Copy the listing as it is written, and leave each picture out.

========================

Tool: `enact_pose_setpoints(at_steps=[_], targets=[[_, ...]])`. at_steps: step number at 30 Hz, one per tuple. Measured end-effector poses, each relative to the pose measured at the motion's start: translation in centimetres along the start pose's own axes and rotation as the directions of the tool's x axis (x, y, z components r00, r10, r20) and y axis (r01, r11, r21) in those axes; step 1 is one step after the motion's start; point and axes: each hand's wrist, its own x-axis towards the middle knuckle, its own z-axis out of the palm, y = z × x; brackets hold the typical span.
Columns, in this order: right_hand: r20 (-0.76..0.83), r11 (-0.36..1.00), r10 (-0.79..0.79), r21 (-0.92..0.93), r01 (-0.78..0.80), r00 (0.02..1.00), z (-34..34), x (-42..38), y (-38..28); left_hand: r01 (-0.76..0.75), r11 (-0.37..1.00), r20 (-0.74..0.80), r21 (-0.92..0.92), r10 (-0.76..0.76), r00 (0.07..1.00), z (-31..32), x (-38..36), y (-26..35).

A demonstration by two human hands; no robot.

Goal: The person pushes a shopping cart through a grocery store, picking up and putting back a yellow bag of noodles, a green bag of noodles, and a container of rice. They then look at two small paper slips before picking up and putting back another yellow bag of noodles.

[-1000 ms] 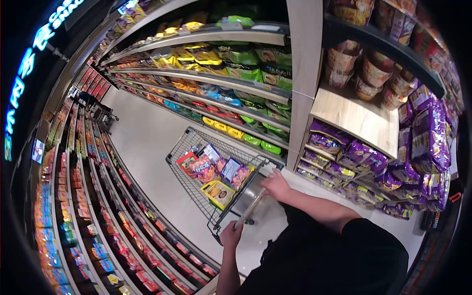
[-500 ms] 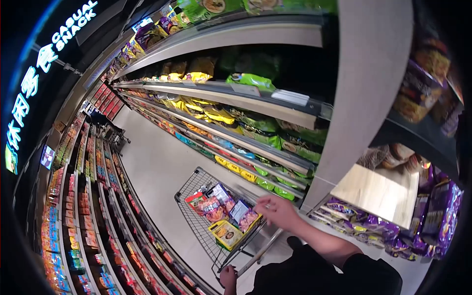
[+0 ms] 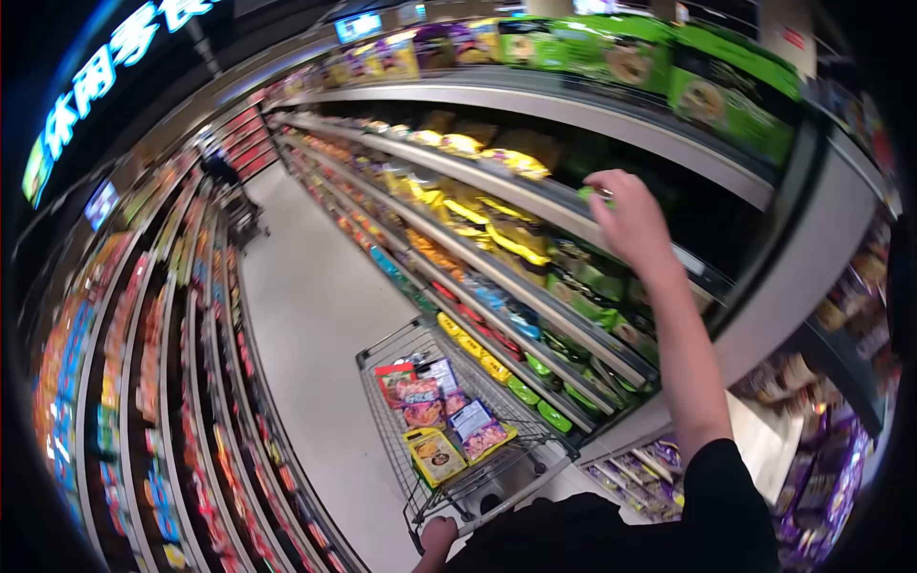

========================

→ Output:
Tool: `enact_pose_setpoints(at_steps=[_], targets=[[_, ...]])`. at_steps: step number at 30 Hz, one per tuple. Measured end-effector poses, each relative to the pose measured at the motion's start: translation in centimetres along the start pose's own axes and rotation as the directions of the tool's x axis (x, y, z components r00, r10, r20) and y axis (r01, r11, r21) in those axes; step 1 is one step after the motion's start; point and axes: each hand's wrist, its own x-axis towards the middle knuckle, its own z-axis out of the palm, y = z × x; brackets hold the typical span.
Columns, in this order: right_hand: r20 (-0.76..0.83), r11 (-0.36..1.00), r10 (-0.79..0.79), r21 (-0.92..0.93), r01 (-0.78..0.80), r00 (0.02..1.00), z (-34..34), x (-42..38), y (-38..28); left_hand: r01 (-0.76..0.75), r11 (-0.37..1.00), r20 (-0.74..0.80), r21 (-0.92..0.92), r10 (-0.76..0.76), r00 (0.07..1.00), z (-31..32), x (-38..36), y (-26..35).

A demonstration by two human hands; no robot.

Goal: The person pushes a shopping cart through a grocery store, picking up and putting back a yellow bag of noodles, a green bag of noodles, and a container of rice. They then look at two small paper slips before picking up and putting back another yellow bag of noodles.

[-1000 ms] 
[-500 ms] 
[+0 ms] 

No further work is required for this exercise.